:: Data block

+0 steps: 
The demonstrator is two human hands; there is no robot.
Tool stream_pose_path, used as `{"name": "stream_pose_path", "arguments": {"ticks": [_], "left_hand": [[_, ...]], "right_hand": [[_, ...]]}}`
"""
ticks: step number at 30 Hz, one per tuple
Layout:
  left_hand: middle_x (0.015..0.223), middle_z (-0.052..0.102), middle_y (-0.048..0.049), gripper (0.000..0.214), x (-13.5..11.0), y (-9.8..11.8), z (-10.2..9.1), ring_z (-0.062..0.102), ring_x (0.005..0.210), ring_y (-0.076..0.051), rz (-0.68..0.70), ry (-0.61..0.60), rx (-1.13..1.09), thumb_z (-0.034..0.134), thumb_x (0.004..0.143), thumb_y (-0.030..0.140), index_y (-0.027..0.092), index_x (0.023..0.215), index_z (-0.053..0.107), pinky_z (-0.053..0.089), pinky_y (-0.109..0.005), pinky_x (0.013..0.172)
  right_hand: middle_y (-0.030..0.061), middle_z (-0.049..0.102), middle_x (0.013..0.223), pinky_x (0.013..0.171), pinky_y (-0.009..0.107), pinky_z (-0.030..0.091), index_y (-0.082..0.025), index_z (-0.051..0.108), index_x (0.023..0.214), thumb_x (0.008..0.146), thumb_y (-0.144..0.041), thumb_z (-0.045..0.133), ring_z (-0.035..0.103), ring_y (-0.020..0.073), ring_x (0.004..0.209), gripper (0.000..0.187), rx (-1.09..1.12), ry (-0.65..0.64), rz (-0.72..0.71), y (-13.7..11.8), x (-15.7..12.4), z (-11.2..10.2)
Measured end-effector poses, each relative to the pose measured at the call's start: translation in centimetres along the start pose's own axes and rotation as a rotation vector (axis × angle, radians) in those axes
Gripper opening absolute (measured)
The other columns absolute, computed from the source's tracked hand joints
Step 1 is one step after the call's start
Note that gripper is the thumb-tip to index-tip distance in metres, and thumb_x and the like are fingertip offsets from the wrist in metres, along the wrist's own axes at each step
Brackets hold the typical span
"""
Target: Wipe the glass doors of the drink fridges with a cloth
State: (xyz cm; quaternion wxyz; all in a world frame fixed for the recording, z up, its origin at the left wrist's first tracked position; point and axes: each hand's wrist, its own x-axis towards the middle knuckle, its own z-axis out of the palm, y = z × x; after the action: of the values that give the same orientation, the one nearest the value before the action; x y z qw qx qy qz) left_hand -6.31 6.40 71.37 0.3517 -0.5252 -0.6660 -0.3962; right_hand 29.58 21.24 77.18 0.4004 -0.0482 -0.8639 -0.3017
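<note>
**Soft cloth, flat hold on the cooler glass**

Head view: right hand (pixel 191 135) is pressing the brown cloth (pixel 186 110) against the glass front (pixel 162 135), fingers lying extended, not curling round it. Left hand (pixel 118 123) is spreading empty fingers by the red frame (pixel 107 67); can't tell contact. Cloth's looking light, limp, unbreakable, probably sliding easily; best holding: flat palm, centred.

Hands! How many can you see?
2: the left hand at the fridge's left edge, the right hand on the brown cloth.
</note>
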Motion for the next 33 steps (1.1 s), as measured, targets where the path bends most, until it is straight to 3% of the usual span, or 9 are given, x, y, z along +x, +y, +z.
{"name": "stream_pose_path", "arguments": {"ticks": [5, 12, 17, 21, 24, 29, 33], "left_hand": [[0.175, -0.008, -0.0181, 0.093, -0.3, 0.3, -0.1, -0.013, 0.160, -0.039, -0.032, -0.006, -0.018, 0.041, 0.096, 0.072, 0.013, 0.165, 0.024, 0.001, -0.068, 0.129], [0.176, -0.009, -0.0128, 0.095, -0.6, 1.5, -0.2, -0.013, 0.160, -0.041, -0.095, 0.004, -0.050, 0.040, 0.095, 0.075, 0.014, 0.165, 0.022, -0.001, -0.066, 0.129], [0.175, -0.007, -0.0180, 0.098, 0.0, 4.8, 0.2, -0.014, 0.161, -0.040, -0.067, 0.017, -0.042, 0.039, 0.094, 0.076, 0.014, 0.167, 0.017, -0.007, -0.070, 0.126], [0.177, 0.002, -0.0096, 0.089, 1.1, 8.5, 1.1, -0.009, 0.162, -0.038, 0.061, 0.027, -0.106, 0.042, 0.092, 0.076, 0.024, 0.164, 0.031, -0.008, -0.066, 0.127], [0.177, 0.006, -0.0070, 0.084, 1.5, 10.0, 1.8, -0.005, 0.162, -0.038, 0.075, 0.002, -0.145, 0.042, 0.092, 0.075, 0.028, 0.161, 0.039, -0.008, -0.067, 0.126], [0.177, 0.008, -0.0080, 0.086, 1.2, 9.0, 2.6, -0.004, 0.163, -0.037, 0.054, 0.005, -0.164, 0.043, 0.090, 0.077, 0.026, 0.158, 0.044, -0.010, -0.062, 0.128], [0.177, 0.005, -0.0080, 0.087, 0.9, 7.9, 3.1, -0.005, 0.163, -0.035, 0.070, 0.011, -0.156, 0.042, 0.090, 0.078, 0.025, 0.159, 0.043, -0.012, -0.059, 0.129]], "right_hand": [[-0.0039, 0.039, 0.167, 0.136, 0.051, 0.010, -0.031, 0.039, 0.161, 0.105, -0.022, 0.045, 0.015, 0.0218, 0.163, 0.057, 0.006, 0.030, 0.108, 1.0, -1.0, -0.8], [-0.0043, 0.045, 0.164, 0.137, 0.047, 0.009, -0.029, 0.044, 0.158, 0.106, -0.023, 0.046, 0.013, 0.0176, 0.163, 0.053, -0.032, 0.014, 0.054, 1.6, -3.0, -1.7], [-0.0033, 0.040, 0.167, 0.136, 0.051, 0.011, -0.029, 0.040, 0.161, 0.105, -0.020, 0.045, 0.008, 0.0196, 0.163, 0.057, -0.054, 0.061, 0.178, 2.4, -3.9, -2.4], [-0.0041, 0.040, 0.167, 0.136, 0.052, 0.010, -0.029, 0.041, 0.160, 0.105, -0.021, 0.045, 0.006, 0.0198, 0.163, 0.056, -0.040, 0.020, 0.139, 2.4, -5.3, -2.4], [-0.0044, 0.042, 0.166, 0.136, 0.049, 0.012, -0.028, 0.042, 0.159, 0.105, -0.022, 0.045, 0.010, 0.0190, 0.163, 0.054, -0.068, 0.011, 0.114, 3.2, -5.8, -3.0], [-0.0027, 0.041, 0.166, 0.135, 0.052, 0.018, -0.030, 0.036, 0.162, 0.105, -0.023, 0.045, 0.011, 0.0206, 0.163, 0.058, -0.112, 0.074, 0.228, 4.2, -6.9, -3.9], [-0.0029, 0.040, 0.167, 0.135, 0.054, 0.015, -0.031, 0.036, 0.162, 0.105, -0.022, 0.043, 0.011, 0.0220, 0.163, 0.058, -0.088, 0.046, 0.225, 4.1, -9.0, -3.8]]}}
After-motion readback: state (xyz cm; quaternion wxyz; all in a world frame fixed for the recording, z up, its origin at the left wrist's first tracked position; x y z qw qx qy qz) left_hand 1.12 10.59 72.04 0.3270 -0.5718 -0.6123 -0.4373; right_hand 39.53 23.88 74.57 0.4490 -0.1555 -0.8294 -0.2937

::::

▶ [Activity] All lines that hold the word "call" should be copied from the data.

▶ [Expected answer]
Measured end-effector poses, each relative to the pose measured at the call's start: translation in centimetres along the start pose's own axes and rotation as a rotation vector (axis × angle, radians) in those axes
Step 1 is one step after the call's start

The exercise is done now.